In re Agent Orange Product Liability Litigation (1979-1984)

By: Alexis Abboud
Published:

In re Agent Orange Product Liability Litigation (1979-1984)

In the legal case In re Agent Orange Product Liability Litigation of the early 1980s, US military veterans of the Vietnam War sued the US chemical companies that had produced the herbicide Agent Orange, and those companies settled with US veterans out of court. Agent Orange contains dioxin, a chemical later shown to disrupt the hormone system of the body and to cause cancer. As veterans returned to the US from Vietnam, scientists further confirmed that exposure to Agent Orange caused a variety of cancers in veterans and developmental problems in the veterans' children. The veterans and their families held the chemical manufactures of Agent Orange liable for their injuries and the injuries to their children. The chemical companies settled the case out of court in 1984 for $180 million, to be used for medical expenses or compensation for death relating to veterans' exposure to Agent Orange.
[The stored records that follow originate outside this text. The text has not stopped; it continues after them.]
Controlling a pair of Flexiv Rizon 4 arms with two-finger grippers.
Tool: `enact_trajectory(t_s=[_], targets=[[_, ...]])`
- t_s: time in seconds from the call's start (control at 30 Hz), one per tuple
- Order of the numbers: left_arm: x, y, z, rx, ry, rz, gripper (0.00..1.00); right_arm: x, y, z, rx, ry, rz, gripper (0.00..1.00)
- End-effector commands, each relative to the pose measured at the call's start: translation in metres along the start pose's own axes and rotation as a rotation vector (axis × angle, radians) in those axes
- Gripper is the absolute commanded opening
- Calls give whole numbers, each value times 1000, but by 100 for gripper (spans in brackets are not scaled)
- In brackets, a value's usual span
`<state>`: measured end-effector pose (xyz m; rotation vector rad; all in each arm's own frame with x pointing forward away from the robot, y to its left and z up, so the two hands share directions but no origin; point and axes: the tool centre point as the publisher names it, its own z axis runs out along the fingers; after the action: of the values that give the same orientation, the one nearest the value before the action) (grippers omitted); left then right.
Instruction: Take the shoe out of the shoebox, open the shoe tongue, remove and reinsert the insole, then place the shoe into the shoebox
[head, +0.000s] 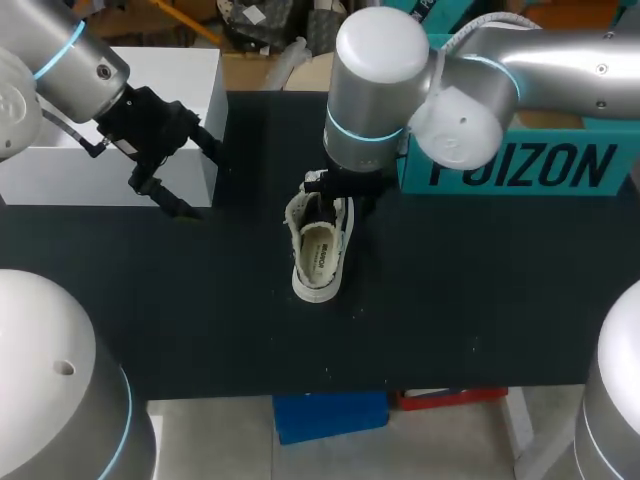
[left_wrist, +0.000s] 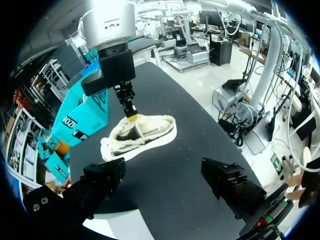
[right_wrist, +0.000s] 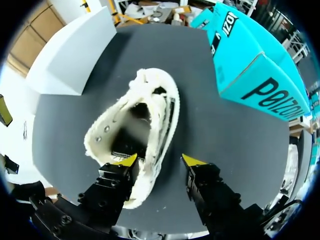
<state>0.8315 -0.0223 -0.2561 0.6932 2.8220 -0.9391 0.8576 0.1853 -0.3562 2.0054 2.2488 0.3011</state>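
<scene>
A cream sneaker (head: 320, 255) lies on the black table (head: 480, 300), its opening facing up. My right gripper (right_wrist: 159, 160) is over one end of it and straddles one side wall. One fingertip (right_wrist: 125, 161) is inside the shoe (right_wrist: 135, 115) and the other (right_wrist: 192, 160) is outside, with a small gap to the sole, so it stands open. The teal shoebox (head: 520, 165) is at the back right. My left gripper (head: 195, 178) hangs wide open and empty at the left. In its own view that left gripper (left_wrist: 165, 182) has the shoe (left_wrist: 145, 135) ahead of it.
A white box (head: 150, 100) stands at the back left, just behind my left gripper. The teal shoebox (right_wrist: 250, 65) is close beside the shoe on its far side. Bare black table lies in front of the shoe toward the near edge.
</scene>
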Motion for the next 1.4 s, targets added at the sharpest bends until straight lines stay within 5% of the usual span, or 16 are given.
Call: enact_trajectory(t_s=[0.03, 0.3, 0.37, 0.47, 0.8, 0.87, 0.97, 1.17, 1.4], targets=[[1, 0, 0, -3, 0, 0, 100, 1, 7, 18, 19, -2, -6, 49], [1, 0, 0, -3, 0, 0, 100, -4, 9, 38, 43, -25, -16, 50], [1, 0, 0, -3, 0, 0, 100, -6, 7, 46, 57, -50, -26, 59], [1, 0, 0, -3, 0, 0, 100, -8, 4, 53, 63, -65, -22, 51], [1, 0, 0, -3, 0, 0, 100, -12, 0, 76, 84, -73, -6, 46], [1, 0, 0, -3, 0, 0, 100, -13, 0, 76, 86, -72, -5, 39], [1, 0, 0, -3, 0, 0, 100, -13, 0, 77, 93, -74, -3, 0], [1, 0, 0, -3, 0, 0, 100, -14, -2, 71, 101, -75, -4, 0], [1, 0, 0, -3, 0, 0, 100, -24, -6, 27, 125, -109, -58, 0]])
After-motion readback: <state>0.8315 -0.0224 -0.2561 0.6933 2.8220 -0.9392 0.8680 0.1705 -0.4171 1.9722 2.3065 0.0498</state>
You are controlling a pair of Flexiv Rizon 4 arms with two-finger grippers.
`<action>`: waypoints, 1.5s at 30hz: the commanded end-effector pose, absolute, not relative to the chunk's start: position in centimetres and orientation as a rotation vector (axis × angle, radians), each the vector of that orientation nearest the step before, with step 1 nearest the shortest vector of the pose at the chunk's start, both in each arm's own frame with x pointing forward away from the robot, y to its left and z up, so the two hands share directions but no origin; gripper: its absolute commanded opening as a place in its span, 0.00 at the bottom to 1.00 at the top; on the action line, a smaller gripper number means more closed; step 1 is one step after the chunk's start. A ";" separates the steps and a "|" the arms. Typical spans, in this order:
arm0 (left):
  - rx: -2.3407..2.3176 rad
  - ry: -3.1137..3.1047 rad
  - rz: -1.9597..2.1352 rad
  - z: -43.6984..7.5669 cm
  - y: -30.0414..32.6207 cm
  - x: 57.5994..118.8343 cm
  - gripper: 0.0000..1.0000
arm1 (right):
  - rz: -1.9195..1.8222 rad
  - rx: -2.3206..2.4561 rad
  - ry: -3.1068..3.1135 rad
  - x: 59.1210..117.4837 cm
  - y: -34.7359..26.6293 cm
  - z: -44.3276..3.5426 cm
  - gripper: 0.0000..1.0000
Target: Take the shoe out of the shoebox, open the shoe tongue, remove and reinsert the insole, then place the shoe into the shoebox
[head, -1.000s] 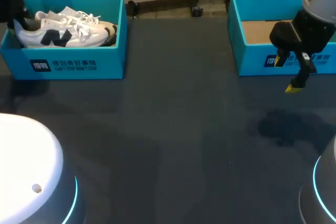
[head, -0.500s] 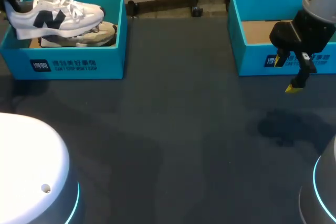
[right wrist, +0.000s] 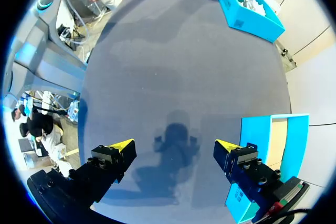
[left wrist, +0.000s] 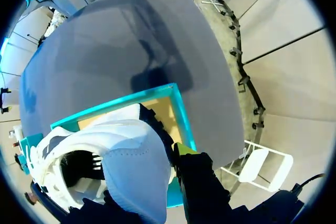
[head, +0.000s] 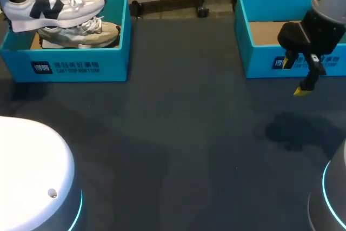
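Hanging above the left shoebox [head: 81, 67], the white sneaker [head: 57, 4] sits clear of a second sneaker [head: 81, 33] lying inside; right gripper [head: 296, 77] hovers before the right shoebox [head: 259, 60]. Left wrist: left gripper [left wrist: 155, 179] clamped on the white sneaker's heel. Right wrist: right gripper spread wide over the table [right wrist: 173, 51].

Table [head: 178, 144]: dark grey, matt and even, with no shine.
Left shoebox [head: 70, 67]: teal card, smooth and matt outside.
Right shoebox [head: 259, 63]: the same teal card, with a bare brown cardboard floor inside.
Raised shoe [head: 54, 6]: smooth white leather-like panels, finely perforated at the heel, with woven cloth laces.
Second shoe [head: 86, 33]: duller, greyer upper, softer and rougher in look, lying in the left shoebox.
Right gripper [right wrist: 173, 145]: matt black plastic-looking finger bodies with plain yellow tips.
Left arm base [head: 27, 166]: glossy white moulded shell.
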State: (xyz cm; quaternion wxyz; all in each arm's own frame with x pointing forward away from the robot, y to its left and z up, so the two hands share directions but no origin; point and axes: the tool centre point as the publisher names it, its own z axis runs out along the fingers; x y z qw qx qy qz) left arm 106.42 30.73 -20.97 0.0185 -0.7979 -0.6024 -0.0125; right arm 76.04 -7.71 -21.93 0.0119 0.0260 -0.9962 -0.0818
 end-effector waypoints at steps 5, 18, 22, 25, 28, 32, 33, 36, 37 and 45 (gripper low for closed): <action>-2.481 -1.872 -0.047 -20.8 30.7 106.1 0.00 | -0.254 0.081 -3.107 76.0 -7.7 -22.0 1.00; -2.418 -1.882 -0.122 -19.5 27.2 101.2 0.00 | -0.254 0.081 -3.107 76.0 -7.7 -22.0 1.00; -2.400 -1.868 -0.138 -18.9 25.6 99.9 0.00 | -0.254 0.081 -3.107 76.0 -7.7 -22.0 1.00; -2.364 -1.895 -0.115 -18.5 24.2 99.1 0.00 | -0.254 0.081 -3.107 76.0 -7.7 -22.0 1.00; -2.364 -1.874 -0.107 -18.4 23.1 98.7 0.00 | -0.254 0.081 -3.107 76.0 -7.7 -22.0 1.00; -2.354 -1.876 -0.133 -18.2 21.4 97.9 0.00 | -0.254 0.081 -3.107 76.0 -7.7 -22.0 1.00; -2.348 -1.871 -0.139 -18.2 21.0 97.7 0.00 | -0.254 0.081 -3.107 76.0 -7.7 -22.0 1.00; -2.364 -1.846 -0.142 -18.0 19.5 96.6 0.00 | -0.254 0.081 -3.107 76.0 -7.7 -22.0 1.00; -2.361 -1.849 -0.139 -18.1 19.2 96.4 0.00 | -0.254 0.081 -3.107 76.0 -7.7 -22.0 1.00; -2.378 -1.820 -0.126 -18.4 15.5 94.6 0.00 | -0.254 0.081 -3.107 76.0 -7.7 -22.0 1.00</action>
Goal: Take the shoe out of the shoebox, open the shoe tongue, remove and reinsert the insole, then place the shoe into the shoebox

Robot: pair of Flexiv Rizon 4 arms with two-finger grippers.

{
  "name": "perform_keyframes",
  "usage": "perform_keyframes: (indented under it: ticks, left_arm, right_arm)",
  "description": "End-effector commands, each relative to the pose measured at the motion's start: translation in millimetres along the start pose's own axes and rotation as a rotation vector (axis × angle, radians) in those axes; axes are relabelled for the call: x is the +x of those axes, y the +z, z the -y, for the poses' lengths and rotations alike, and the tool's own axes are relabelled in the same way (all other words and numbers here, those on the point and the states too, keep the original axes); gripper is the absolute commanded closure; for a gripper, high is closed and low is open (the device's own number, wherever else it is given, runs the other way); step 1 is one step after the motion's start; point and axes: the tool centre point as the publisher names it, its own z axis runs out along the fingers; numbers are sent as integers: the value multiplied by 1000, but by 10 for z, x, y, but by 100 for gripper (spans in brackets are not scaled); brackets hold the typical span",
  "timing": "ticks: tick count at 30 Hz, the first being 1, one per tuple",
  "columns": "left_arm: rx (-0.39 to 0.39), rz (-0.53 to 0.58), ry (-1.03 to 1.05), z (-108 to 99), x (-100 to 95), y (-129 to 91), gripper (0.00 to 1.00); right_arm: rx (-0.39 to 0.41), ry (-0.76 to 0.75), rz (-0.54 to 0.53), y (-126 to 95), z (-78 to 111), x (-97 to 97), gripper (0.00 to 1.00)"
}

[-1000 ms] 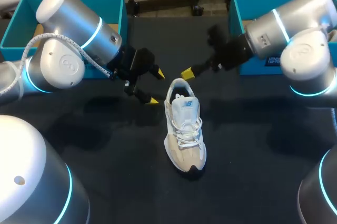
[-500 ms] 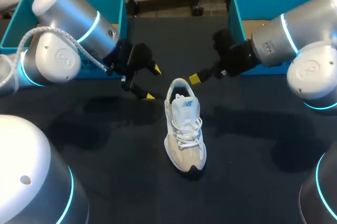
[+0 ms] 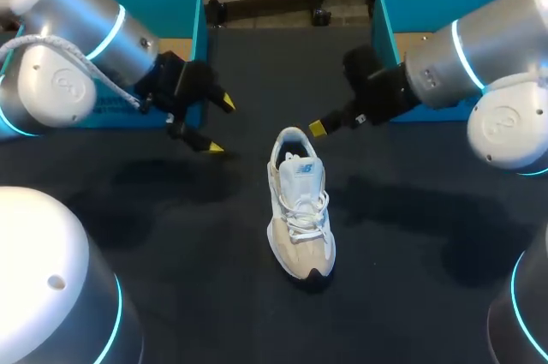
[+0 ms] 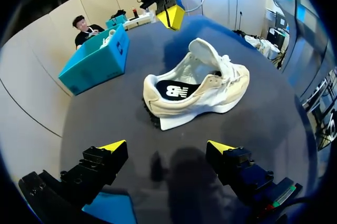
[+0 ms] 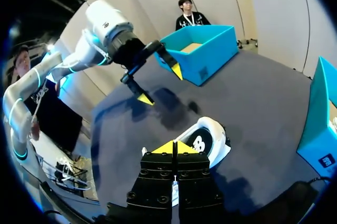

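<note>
Currently the white sneaker [image 3: 300, 210] stands upright on the black table [image 3: 411, 235], touched by neither claw. It lies ahead of the left gripper [image 3: 219, 126], whose fingers are spread wide and empty. The right gripper [image 3: 318, 128], tips pressed together on nothing, hovers near its heel.

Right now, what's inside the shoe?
Inside the shoe you can see a dark insole with white print, lying at the heel end. Farther toward the toe, the tongue and laces cover the inside, so that part is hidden.
</note>
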Motion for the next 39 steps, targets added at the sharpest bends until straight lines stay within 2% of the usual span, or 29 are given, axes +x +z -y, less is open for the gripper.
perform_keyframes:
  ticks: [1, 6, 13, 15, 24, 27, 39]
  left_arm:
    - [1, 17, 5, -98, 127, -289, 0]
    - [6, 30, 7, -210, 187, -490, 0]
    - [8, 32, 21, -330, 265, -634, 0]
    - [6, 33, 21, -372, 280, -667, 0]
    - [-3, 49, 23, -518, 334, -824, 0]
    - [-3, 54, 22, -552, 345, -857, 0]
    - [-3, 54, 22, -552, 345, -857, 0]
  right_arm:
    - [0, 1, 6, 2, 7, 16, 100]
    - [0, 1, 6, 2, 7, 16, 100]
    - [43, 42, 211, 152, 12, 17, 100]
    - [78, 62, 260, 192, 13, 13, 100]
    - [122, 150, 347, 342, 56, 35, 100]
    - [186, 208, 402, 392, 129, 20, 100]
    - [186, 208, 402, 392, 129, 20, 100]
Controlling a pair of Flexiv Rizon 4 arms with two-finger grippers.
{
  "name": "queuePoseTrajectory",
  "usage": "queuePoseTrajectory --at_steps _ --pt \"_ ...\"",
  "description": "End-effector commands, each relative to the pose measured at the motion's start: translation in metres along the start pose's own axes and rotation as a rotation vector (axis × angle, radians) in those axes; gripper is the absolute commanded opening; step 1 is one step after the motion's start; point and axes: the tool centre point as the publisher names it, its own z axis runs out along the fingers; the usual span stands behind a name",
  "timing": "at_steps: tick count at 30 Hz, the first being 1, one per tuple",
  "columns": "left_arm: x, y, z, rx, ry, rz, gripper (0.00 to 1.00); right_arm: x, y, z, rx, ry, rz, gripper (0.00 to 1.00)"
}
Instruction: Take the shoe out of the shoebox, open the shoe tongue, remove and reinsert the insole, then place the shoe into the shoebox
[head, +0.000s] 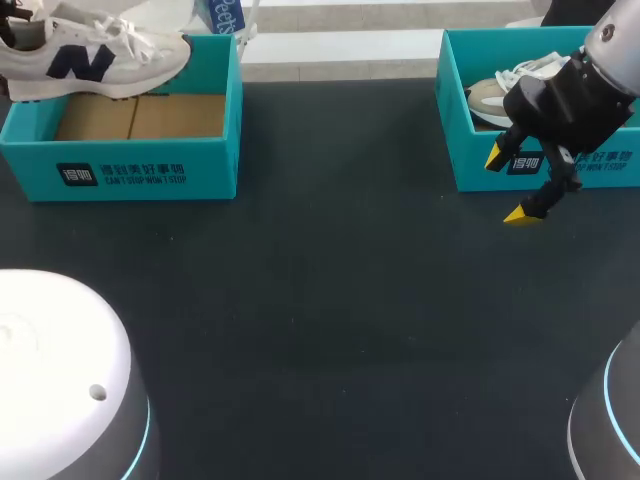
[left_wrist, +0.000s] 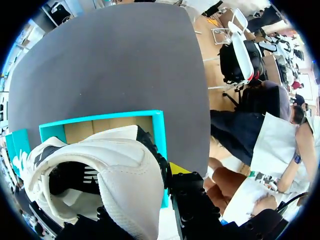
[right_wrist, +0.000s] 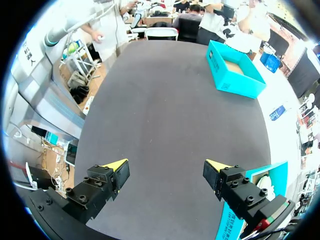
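White shoe (head: 95, 55): up at the far left, navy logo on its side, hanging over the far-left corner of the left shoebox (head: 150, 160), sole just above the rim.
Shoe from the left wrist: opening facing the camera, dark lining showing inside, toe pointing away over the box.
Left gripper (left_wrist: 169, 175): clamped on that white shoe at its collar; one yellow tip showing against the outside wall, the other hidden by the shoe.
Left shoebox: teal, bare cardboard floor showing underneath the shoe.
Right gripper (head: 508, 186): released, fingers spread wide, nothing between them; hanging over the table (head: 320, 300) just in front of the near wall of the right shoebox (head: 600, 170).
Right wrist view: both yellow tips wide apart over dark tabletop, teal wall of the right shoebox just beside one finger, left shoebox far off across the table.
Right shoebox: teal, at the far right, with a beige-and-white shoe (head: 490, 98) lying inside, laces visible.
Spacing: the two boxes well apart, open dark table between them.
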Motion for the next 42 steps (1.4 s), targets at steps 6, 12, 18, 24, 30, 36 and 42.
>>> queuePoseTrajectory --at_steps 6,12,18,24,30,36,42 --pt "0.000 0.039 0.036 0.037 -0.004 -0.017 0.00 -0.001 0.000 0.001 0.003 0.001 0.000 1.00" --pt "-0.009 0.038 0.057 0.016 0.014 -0.015 0.00 -0.001 0.000 0.001 0.003 0.001 0.000 1.00" --pt "-0.016 0.034 0.076 0.018 0.018 -0.003 0.00 -0.001 0.000 0.001 0.003 0.001 0.000 1.00" --pt "-0.018 0.025 0.088 0.020 0.016 0.006 0.00 -0.001 0.000 0.001 0.003 0.001 0.000 1.00" --pt "-0.021 0.014 0.103 0.040 0.010 0.033 0.00 -0.001 0.000 0.001 0.003 0.001 0.000 1.00" --pt "-0.023 0.005 0.115 0.055 0.015 0.034 0.00 -0.001 0.000 0.001 0.003 0.001 0.000 1.00" --pt "-0.027 0.000 0.131 0.074 0.021 0.043 0.00 -0.001 0.000 0.001 0.003 0.001 0.000 1.00"
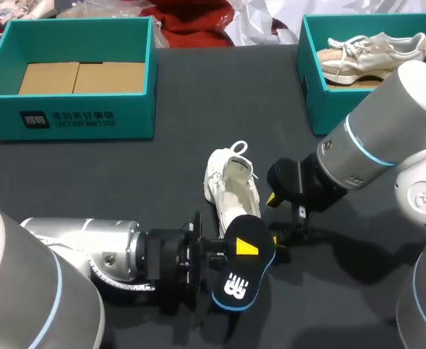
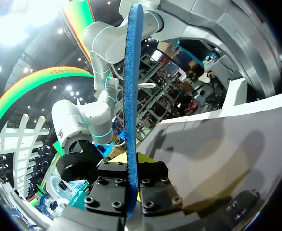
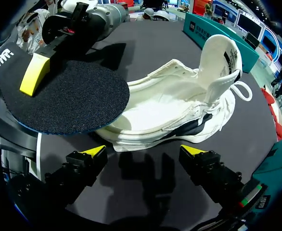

Agent Orange's use in the Vietnam War affected close to ten million people in the US, including members of the US military directly exposed to it, and their children conceived years after direct exposure.

Scientists developed herbicides as commercial weed killers in the 1930s and 1940s for agricultural purposes. Chemical herbicides, such as Agent Orange, kill plants by mimicking natural plant hormones to interfere with the growth of the plant. During World War II, the US military began experimenting with herbicides to restrict enemy food supplies and ground cover. In the 1960s, the US Defense Advanced Project Research Agency (DARPA), a US Department of Defense agency responsible for development of new defense technologies, began experimenting with various combinations and concentrations of chemical herbicides for use in the Vietnam War. Agent Orange was created when developers combined two of the most potent herbicides, 2,4,5-Trichlorophenoxyacetic acid (2,4,5-T) and 2,4- Dichlorophenoxyacetic acid (2,4-D).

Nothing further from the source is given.